Exercise directions - Look below for the line that contains "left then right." and the line that contains "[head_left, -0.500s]", then restate both of them and every line in between, exactly. No picture goes in the copy.

Information supplied -
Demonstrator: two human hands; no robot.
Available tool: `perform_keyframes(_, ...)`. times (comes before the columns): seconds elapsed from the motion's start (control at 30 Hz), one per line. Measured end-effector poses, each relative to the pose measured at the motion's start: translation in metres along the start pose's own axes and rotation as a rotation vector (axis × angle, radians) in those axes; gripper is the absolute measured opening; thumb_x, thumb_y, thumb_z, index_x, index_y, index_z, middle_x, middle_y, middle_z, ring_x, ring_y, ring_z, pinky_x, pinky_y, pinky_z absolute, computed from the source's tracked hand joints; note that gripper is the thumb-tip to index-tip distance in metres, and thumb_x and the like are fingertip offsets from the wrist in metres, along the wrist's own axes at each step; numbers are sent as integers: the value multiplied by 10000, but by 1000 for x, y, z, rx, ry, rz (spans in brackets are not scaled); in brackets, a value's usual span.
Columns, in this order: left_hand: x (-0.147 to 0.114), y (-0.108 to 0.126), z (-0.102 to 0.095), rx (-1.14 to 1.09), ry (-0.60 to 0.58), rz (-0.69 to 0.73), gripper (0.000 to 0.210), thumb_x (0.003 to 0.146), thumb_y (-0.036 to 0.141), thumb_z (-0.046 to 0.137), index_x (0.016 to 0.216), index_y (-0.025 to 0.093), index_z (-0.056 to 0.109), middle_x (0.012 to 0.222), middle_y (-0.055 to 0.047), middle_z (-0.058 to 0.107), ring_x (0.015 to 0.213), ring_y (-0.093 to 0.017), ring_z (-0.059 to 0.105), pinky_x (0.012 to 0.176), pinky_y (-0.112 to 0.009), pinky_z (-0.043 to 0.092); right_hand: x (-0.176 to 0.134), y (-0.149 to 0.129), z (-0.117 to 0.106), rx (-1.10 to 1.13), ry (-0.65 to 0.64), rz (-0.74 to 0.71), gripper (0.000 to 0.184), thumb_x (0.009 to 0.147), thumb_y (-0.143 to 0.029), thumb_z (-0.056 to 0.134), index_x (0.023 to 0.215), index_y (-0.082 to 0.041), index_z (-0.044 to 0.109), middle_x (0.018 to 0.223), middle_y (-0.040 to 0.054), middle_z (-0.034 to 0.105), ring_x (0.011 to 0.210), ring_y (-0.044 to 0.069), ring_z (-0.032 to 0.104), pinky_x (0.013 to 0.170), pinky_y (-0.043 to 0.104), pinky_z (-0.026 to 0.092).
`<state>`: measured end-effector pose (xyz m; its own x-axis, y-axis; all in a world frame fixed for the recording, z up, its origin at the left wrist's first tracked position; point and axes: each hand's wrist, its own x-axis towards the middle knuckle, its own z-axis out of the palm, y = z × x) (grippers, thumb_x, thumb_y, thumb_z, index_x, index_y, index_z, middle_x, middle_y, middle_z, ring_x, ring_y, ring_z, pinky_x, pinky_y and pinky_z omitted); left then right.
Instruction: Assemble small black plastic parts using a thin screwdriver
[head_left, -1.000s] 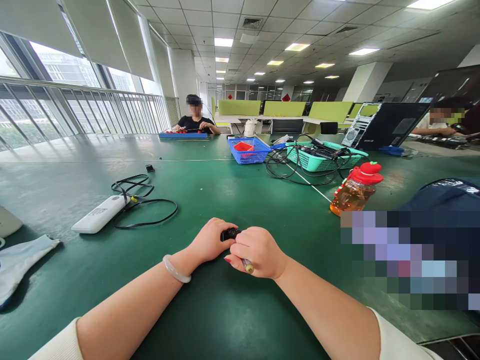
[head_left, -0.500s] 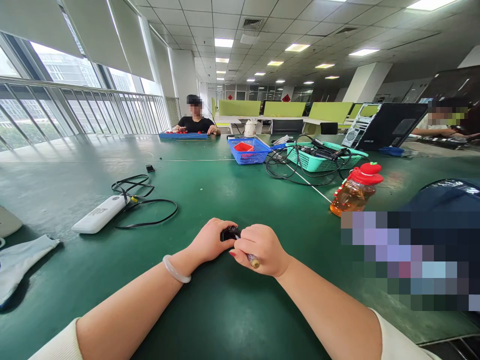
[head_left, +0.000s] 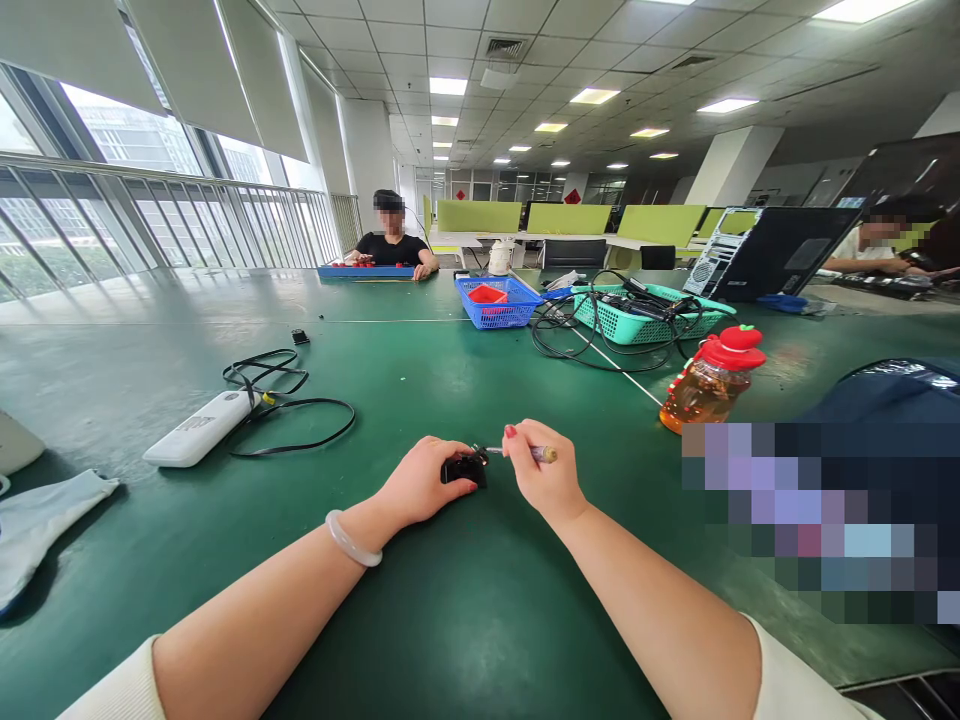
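My left hand [head_left: 427, 480] is closed around a small black part [head_left: 465, 468] on the green tabletop [head_left: 457, 620], fingers behind it and thumb in front. What kind of part it is cannot be made out. My right hand [head_left: 546, 470] grips a screwdriver [head_left: 543, 454] by its translucent handle with a gold-coloured end. The thin metal shaft points left and its tip is at the part's upper right edge; whether they touch is unclear.
To the left lie a white power bank [head_left: 202, 430], a black cable [head_left: 330, 403] and a pale cloth [head_left: 52, 520]. On the right stands a red-lidded bottle [head_left: 709, 385]. Farther back are a blue basket [head_left: 499, 310], a green basket [head_left: 637, 325] with cables, and a seated person [head_left: 394, 245].
My right hand has moved up and to the right with the screwdriver, which now lies nearly level. More of the black part shows. My left hand stays in place.
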<state>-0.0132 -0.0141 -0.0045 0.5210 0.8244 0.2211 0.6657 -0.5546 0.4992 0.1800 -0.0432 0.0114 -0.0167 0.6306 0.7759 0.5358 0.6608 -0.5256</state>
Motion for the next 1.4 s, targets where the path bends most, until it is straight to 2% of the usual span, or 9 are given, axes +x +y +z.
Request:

Exercise answer -
`<state>`: measured end-effector pose (xyz m; its own x-axis, y-axis; all in a world frame fixed for the recording, z up, its origin at the left wrist's first tracked position; point and axes: each hand's wrist, its own x-axis towards the middle knuckle, its own z-axis out of the palm, y = z × x) (grippers, thumb_x, thumb_y, thumb_z, index_x, index_y, index_z, middle_x, middle_y, middle_z, ring_x, ring_y, ring_z, pinky_x, pinky_y and pinky_z omitted); left then right.
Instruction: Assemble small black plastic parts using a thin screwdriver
[head_left, -1.000s] 
[head_left, -0.500s] 

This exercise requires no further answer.